» **Data**
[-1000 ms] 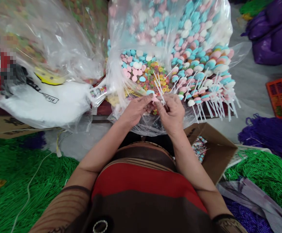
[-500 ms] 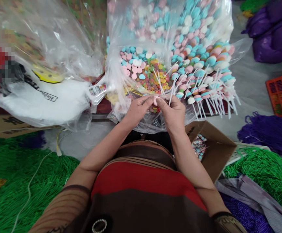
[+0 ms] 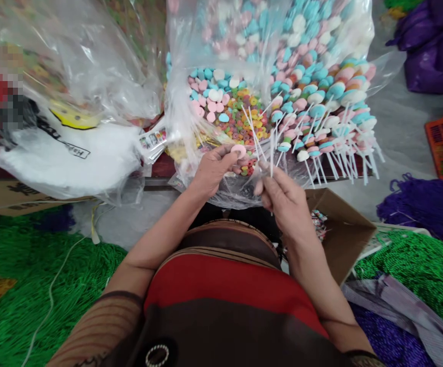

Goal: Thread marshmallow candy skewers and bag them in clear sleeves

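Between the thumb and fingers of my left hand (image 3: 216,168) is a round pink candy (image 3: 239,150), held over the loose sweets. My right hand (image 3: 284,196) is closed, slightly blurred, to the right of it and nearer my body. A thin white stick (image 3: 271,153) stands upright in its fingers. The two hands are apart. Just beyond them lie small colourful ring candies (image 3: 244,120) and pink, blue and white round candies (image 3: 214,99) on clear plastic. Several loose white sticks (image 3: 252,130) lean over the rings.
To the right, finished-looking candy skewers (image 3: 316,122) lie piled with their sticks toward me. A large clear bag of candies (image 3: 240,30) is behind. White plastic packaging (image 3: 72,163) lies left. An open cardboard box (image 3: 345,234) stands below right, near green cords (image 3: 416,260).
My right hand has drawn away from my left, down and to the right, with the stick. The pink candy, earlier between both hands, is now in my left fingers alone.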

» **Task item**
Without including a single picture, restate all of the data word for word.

» **Solution for this exercise**
[-1000 ms] 
[-500 ms] 
[+0 ms] 

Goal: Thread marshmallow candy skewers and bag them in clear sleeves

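Between the thumb and fingers of my left hand (image 3: 216,168) is a round pink candy (image 3: 239,150), held over the loose sweets. My right hand (image 3: 284,196) is closed, slightly blurred, to the right of it and nearer my body. A thin white stick (image 3: 271,153) stands upright in its fingers. The two hands are apart. Just beyond them lie small colourful ring candies (image 3: 244,120) and pink, blue and white round candies (image 3: 214,99) on clear plastic. Several loose white sticks (image 3: 252,130) lean over the rings.
To the right, finished-looking candy skewers (image 3: 316,122) lie piled with their sticks toward me. A large clear bag of candies (image 3: 240,30) is behind. White plastic packaging (image 3: 72,163) lies left. An open cardboard box (image 3: 345,234) stands below right, near green cords (image 3: 416,260).
My right hand has drawn away from my left, down and to the right, with the stick. The pink candy, earlier between both hands, is now in my left fingers alone.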

That completes the answer, and no more is expected.